Its so easy for politicians to ignore the left, they’ve done so since the 1960’s as Neo-Liberalism became the national religion, and the left was brutally crushed under fear, lies, and McCarthyism elevated by the Cold War. Both Democrats and Republicans are staunch Neo-Liberal parties, with leftists and alt-right politicians mixed in. We have a politician in AOC who goes to the Met to continue to push for policies that will do the most good, because she was invited not because she bought a $30,000 table. And even if she did buy the table, it wouldn’t be reprehensible because the money goes to the Met, its a fundraiser for the Met. But because rich people are there, it must be bad according to an uncomfortable number of leftists. Consider the irony of the left’s cynicism. The right say the poor are reprehensible. The left says the rich are reprehensible. If you’re a Conservative doing poor people things — like advocating for a fairer tax policy — you’re a traitor. If you’re a leftist doing rich people things like going to the Met or buying a nice home — YOU HAVE TO BE A TRAITOR. When some political commentators talk about the Horseshoe theory, I don’t think they mean that Leftists and Right wingers are the same — they’re not, but given this most recent string of outrage against more high profile successful leftists, I have to call into question my own skepticism of that theory. When beloved voices on the left and right are making the same asinine arguments against AOC, I again have to call into question my own skepticism.

The right wants you to believe the left will bring you ruin, and the left judges you and each other by how ruined they are. The more left you are, the less house you have and the less Met Gala you go to. The more left you are, the smaller your bank account, and the larger the holes are in your boots. The more left you are, the more marginalized you have to be — CisHet white Americans needn’t apply. This tribal, kneejerk reaction to any perceived contradiction or hypocrisy says more about Human nature than it does any particular political ideology. And that’s a problem I’m supremely unqualified to tackle.

But what I will say is that AOC didn’t have to make a statement at all. She could’ve just went to the Gala, had a great time, and went home. But she wanted to garner support for taxing the people who could afford to go to that event to help the people who couldn’t as well as those who could. Infrastructure doesn’t care about your class, green energy doesn’t care about your bank account, its a net gain, a positive.

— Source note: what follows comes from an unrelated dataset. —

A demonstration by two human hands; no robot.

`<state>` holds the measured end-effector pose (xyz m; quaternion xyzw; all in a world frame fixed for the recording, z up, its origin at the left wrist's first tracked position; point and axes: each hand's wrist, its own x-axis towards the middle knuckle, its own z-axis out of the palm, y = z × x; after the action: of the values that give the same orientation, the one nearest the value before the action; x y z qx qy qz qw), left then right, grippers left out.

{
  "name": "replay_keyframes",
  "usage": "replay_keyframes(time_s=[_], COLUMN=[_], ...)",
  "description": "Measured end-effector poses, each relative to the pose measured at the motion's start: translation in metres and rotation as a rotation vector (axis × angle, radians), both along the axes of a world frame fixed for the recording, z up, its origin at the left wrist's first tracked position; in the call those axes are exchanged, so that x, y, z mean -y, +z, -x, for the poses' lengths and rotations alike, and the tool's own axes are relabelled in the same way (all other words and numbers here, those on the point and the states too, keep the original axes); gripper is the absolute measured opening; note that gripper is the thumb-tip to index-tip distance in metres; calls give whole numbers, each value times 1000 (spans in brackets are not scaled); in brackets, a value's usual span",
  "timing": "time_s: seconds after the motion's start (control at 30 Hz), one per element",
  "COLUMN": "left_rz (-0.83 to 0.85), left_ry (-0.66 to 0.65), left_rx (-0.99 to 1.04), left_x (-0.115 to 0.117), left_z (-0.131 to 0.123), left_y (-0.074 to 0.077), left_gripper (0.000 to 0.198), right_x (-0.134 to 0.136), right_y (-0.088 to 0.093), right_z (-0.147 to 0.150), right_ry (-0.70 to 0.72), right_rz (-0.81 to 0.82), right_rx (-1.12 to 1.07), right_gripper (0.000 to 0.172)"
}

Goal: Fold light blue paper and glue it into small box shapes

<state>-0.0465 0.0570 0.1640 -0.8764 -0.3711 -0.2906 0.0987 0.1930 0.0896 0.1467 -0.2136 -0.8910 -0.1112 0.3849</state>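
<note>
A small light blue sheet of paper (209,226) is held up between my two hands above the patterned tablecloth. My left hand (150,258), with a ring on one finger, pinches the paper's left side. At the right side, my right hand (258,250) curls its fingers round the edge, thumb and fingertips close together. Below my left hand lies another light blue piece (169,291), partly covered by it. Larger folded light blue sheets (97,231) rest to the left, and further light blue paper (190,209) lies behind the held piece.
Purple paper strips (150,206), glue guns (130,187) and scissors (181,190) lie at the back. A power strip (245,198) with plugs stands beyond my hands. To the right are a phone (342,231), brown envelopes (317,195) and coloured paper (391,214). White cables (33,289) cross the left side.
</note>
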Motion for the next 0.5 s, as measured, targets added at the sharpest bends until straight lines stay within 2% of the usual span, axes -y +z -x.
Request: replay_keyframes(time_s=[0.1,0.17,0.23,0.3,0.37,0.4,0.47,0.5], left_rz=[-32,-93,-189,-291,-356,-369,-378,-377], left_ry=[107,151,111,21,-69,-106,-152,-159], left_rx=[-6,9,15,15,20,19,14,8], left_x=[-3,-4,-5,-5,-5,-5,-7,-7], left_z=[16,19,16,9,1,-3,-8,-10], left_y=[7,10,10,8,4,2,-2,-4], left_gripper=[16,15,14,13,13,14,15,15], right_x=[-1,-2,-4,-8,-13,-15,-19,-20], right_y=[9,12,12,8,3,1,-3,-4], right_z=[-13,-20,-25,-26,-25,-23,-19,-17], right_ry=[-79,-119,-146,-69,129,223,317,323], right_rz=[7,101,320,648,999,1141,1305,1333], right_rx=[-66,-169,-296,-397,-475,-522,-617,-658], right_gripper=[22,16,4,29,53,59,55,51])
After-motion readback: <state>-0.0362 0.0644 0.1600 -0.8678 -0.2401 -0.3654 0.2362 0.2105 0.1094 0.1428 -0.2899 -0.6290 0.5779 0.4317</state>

The left should be riding that momentum and discussing policy, discussing actual praxis. But no, they’d rather throw shade than build consensus. They’ve convinced themselves that by nitpicking every little thing other progressives say and do: whether its using language they don’t approve of, or having friends they don’t approve of, or buying homes they don’t approve of, or going to events they don’t approve of is somehow praxis, somehow building consensus. But outside of the echo chamber they just look ungrateful and bitter. And when the centrist Neo-Liberals and left adjacent progressives look like the adults in the room, it hurts leftism, it sours the taste of Socialism. I don’t think this little controversy will make AOC change her beliefs, she’s a very principled woman and one thing about progressives is that they’re used to setbacks and criticism, just ask Senator Bernie Sanders. But if you’re always never happy as a base, if you’re always turning up your nose at everything that offends your sensibilities, you give your ideological rivals that much more ammunition. For all the intelligence the left has, they sure like letting the right set the rules and definitions for their own praxis.

“The haft of the arrow had been feathered with one of the eagles own plumes. We often give our enemies the means of our own destruction.” — Aesop.